Soul Jamie, Hardingham Timothy E, Boot-Handford Raymond P, Schwartz Jean-Marc
Wellcome Trust Centre for Cell-Matrix Research, Faculty of Life Sciences, University of Manchester, Manchester M13 9PT, UK.
Sci Rep. 2015 Jan 29;5:8117. doi: 10.1038/srep08117.

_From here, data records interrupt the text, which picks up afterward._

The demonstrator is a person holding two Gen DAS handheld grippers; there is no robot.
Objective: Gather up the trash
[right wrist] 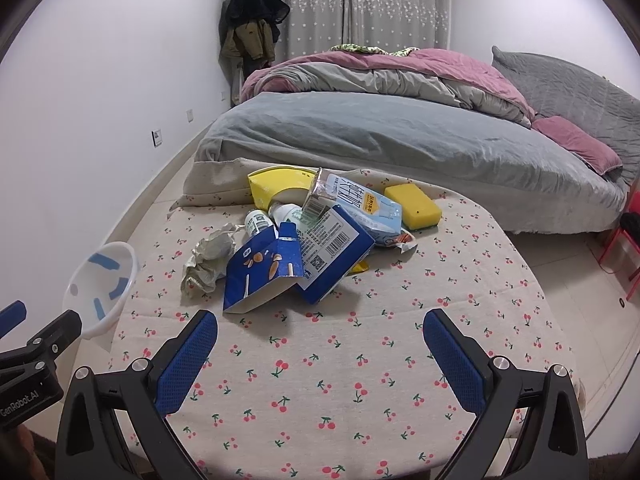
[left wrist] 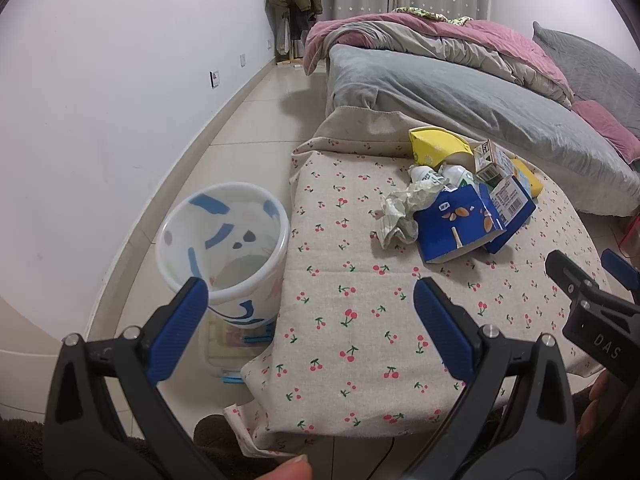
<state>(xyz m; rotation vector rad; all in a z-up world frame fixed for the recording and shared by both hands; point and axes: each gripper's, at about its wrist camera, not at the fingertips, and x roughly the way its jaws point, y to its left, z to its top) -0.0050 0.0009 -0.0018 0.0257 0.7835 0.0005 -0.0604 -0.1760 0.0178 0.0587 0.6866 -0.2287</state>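
Observation:
A heap of trash lies on the cherry-print tablecloth [right wrist: 320, 360]: a blue carton [right wrist: 264, 276] [left wrist: 452, 224], a second blue box [right wrist: 332, 252], crumpled paper [right wrist: 208, 260] [left wrist: 404, 208], small white bottles [right wrist: 260, 220], a pale blue pouch [right wrist: 368, 208], a yellow box [right wrist: 276, 184] [left wrist: 436, 144] and a yellow sponge [right wrist: 412, 200]. A white bin with blue marks [left wrist: 224, 248] [right wrist: 102, 292] stands on the floor left of the table. My left gripper [left wrist: 310, 300] hangs open between bin and table edge. My right gripper [right wrist: 320, 334] is open above the cloth, short of the heap.
A bed [right wrist: 400, 128] with grey and pink covers stands just behind the table. Coats [right wrist: 252, 28] hang in the far corner by the curtains. A clear box [left wrist: 236, 344] sits on the floor beneath the bin. A red frame [right wrist: 624, 256] stands at right.

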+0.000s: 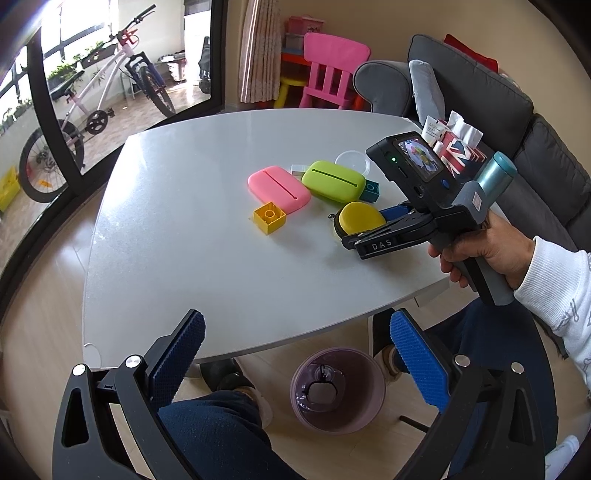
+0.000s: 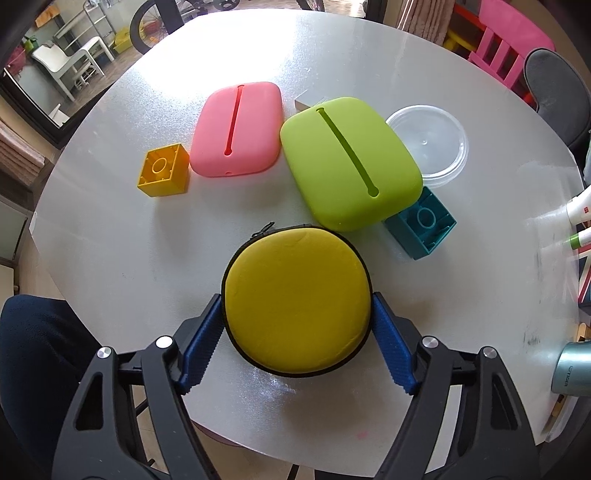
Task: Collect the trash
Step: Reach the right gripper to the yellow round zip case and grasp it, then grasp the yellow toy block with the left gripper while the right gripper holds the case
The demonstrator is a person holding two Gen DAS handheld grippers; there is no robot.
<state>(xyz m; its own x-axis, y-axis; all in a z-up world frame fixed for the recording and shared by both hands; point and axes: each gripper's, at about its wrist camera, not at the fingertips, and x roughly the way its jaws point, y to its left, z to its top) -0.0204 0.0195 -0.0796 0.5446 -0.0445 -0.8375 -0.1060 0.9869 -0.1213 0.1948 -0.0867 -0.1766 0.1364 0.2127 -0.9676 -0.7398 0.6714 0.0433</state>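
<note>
Grey table (image 2: pixel 110 258), near edge: right gripper (image 2: pixel 297 325) clenched on the yellow round case (image 2: pixel 297 299) at its widest span, left gripper (image 1: pixel 295 354) spread and idle; lift level, then lower squarely (no tossing) over the pink bin (image 1: pixel 338 391) beneath.

A grey table (image 1: pixel 177 236) stands on a pale wood floor (image 1: pixel 44 343). Beyond it a dark-framed glass door (image 1: pixel 48 122) lets in daylight — a white bicycle (image 1: pixel 92 107) leans outside. Cream walls (image 1: pixel 388 18) back a pink chair (image 1: pixel 328 70), a curtain (image 1: pixel 256 48) and a grey sofa (image 1: pixel 491 103).
</note>
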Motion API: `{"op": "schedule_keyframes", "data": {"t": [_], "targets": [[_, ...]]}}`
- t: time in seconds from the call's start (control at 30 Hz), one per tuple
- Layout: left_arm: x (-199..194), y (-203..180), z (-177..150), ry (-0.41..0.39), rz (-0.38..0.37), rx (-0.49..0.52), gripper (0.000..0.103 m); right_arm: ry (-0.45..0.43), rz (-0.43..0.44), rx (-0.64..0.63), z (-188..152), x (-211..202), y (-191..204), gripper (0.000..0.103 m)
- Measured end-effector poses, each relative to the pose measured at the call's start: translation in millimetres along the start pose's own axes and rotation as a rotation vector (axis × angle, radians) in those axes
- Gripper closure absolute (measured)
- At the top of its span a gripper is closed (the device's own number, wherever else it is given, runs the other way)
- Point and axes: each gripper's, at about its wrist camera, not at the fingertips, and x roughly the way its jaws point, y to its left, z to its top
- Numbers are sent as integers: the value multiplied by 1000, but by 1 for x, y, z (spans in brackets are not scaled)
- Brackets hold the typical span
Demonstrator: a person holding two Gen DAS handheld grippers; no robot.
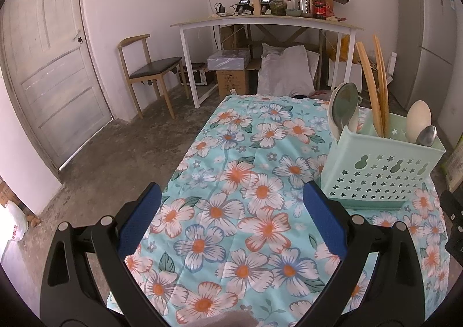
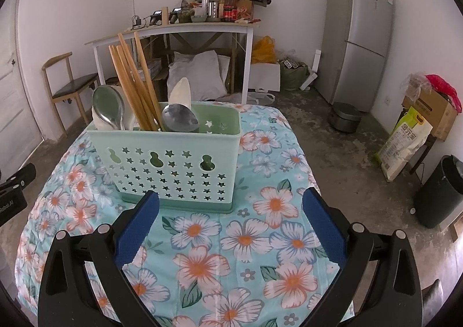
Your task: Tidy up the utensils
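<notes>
Chopsticks [image 2: 131, 78] and spoons [image 2: 179, 118] upright in pale-green star-punched holder [image 2: 173, 165]; left claw [image 1: 231, 205] and right claw [image 2: 231, 205] both released, empty.

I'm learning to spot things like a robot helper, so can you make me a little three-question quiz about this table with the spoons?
1. True or false: the chopsticks lie flat on the flowered tablecloth.
2. What colour is the utensil holder? A pink, B pale green, C black.
3. Fill in: both the left gripper and the right gripper are ____ and hold nothing.

Key: 1 false, they stand in the holder. 2 B. 3 open.
</notes>
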Motion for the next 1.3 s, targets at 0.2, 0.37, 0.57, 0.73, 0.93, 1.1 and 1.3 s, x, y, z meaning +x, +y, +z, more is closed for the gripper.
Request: {"op": "schedule_keyframes", "data": {"t": [0.2, 0.37, 0.57, 0.73, 0.93, 1.1, 1.3], "targets": [[0, -1, 0, 0, -1, 1, 8, 0, 0, 0, 0, 0, 1, 7], [0, -4, 0, 3, -4, 7, 8, 1, -1, 1, 0, 0, 1, 7], [0, -9, 0, 4, -7, 8, 8, 1, 0, 1, 0, 0, 0, 7], [0, -9, 0, 4, -6, 7, 8, 1, 1, 2, 0, 0, 0, 7], [0, -8, 0, 4, -6, 8, 8, 0, 0, 1, 0, 0, 0, 7], [0, -7, 0, 3, -7, 8, 8, 1, 0, 1, 0, 0, 0, 7], [0, -6, 1, 3, -7, 8, 8, 2, 1, 2, 0, 0, 0, 7]]}}
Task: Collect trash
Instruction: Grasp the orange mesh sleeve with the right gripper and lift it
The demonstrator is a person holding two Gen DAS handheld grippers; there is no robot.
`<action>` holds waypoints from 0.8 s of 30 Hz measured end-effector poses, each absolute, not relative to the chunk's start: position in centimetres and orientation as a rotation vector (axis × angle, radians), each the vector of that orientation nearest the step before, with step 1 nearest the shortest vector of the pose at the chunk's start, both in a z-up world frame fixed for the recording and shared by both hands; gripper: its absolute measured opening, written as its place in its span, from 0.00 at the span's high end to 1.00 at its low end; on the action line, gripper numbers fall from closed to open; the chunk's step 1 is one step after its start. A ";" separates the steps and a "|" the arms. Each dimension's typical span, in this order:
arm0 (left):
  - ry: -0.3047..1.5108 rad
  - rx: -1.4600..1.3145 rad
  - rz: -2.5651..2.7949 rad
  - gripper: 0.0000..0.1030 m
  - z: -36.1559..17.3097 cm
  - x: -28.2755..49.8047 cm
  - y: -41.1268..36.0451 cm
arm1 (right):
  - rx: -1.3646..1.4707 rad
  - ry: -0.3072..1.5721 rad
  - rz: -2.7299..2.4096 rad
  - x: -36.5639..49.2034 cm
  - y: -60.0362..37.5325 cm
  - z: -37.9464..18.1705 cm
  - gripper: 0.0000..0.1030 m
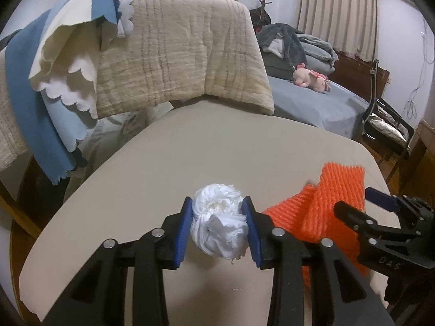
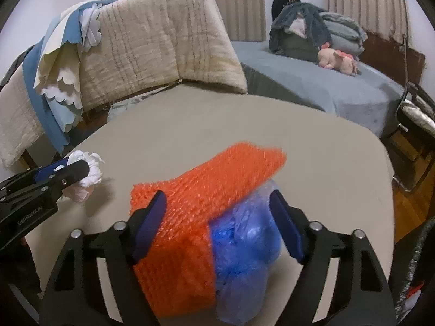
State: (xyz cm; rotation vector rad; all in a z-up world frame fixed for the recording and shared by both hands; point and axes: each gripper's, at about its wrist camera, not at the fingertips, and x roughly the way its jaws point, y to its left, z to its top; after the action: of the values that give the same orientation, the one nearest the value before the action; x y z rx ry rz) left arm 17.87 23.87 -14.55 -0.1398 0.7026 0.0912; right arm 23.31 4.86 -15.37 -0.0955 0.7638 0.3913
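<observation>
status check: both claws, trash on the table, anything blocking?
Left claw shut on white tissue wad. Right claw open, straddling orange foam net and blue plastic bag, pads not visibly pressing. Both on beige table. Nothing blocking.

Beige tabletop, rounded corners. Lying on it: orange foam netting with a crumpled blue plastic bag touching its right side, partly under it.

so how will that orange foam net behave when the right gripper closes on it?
The orange foam net looks soft and open-meshed, so it will probably squash and flop. Likely very light. It overlaps a blue plastic bag, which may come along.
</observation>
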 end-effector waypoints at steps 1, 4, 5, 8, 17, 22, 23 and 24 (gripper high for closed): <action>0.703 -0.140 0.091 0.64 -14.6 17.8 23.8 | -0.093 0.771 0.401 23.3 4.9 -15.5 0.35; 0.705 -0.139 0.086 0.64 -14.6 17.8 23.6 | -0.083 0.783 0.440 23.3 5.0 -15.6 0.50; 0.706 -0.138 0.084 0.64 -14.6 17.8 23.5 | -0.074 0.786 0.455 23.3 5.0 -15.6 0.57; 0.708 -0.139 0.080 0.64 -14.7 17.8 23.4 | -0.053 0.775 0.492 23.2 4.9 -15.2 0.70; 0.697 -0.134 0.068 0.64 -13.9 17.7 22.7 | -0.053 0.710 0.523 22.5 4.6 -13.0 0.88; 0.676 -0.131 0.053 0.64 -12.8 17.4 21.8 | -0.048 0.691 0.538 21.9 3.8 -11.8 0.90; 0.670 -0.131 0.048 0.64 -12.5 17.3 21.5 | -0.043 0.688 0.540 21.7 3.6 -11.6 0.90; 0.666 -0.130 0.045 0.64 -12.2 17.2 21.2 | -0.040 0.684 0.541 21.5 3.4 -11.4 0.90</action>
State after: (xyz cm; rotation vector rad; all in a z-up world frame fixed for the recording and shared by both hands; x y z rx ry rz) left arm 17.16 21.22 -12.24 -0.1303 0.6656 0.0454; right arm 21.51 3.42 -11.41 -0.0397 0.6838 0.5413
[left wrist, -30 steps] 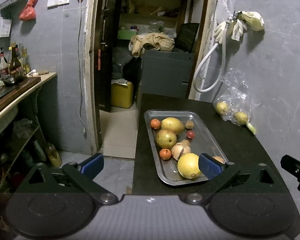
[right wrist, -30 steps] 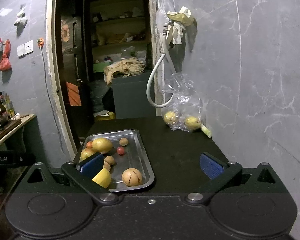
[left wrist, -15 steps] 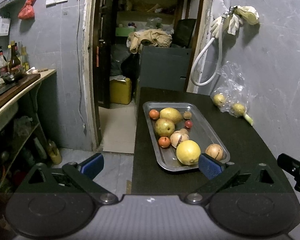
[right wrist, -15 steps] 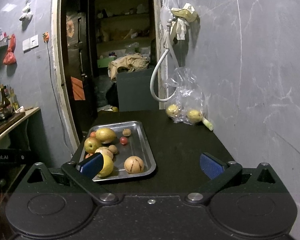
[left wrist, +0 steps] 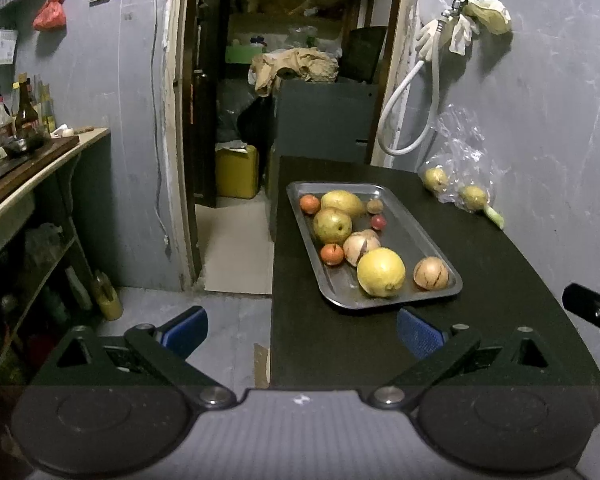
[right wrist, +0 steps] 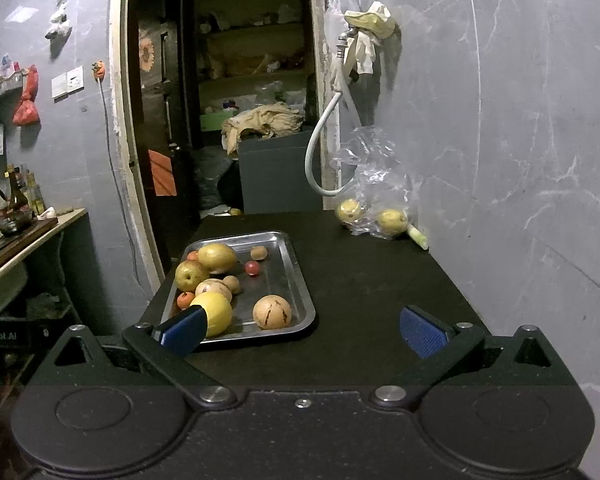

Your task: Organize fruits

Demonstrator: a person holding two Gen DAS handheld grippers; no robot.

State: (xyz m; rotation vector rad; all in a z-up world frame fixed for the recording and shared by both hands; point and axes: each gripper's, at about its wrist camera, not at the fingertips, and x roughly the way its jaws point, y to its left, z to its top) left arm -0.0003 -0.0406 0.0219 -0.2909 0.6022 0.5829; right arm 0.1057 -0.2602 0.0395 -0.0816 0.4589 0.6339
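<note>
Both grippers hover level at the near edge of the black table, the left gripper and right gripper each with jaws spread wide and nothing between them. The metal tray lies on the table's left half, holding a large yellow citrus, 2 brown scored fruits, a pear, a mango and several small red and orange fruits. A clear plastic bag with 2 yellow fruits sits against the wall, well apart from the tray.
</note>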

We describe a new method, PhenomeExpress, for the analysis of transcriptomic datasets to identify pathogenic disease mechanisms. Our analysis method includes input from both protein-protein interaction and phenotype similarity networks. This introduces valuable information from disease relevant phenotypes, which aids the identification of sub-networks that are significantly enriched in differentially expressed genes and are related to the disease relevant phenotypes. This contrasts with many active sub-network detection methods, which rely solely on protein-protein interaction networks derived from compounded data of many unrelated biological conditions and which are therefore not specific to the context of the experiment. PhenomeExpress thus exploits readily available animal model and human disease phenotype information. It combines this prior evidence of disease phenotypes with the experimentally derived disease data sets to provide a more targeted analysis. Two case studies, in subchondral bone in osteoarthritis and in Pax5 in acute lymphoblastic leukaemia, demonstrate that PhenomeExpress identifies core disease pathways in both mouse and human disease expression datasets derived from different technologies. We also validate the approach by comparison to state-of-the-art active sub-network detection methods, which reveals how it may enhance the detection of molecular phenotypes and provide a more detailed context to those previously identified as possible candidates.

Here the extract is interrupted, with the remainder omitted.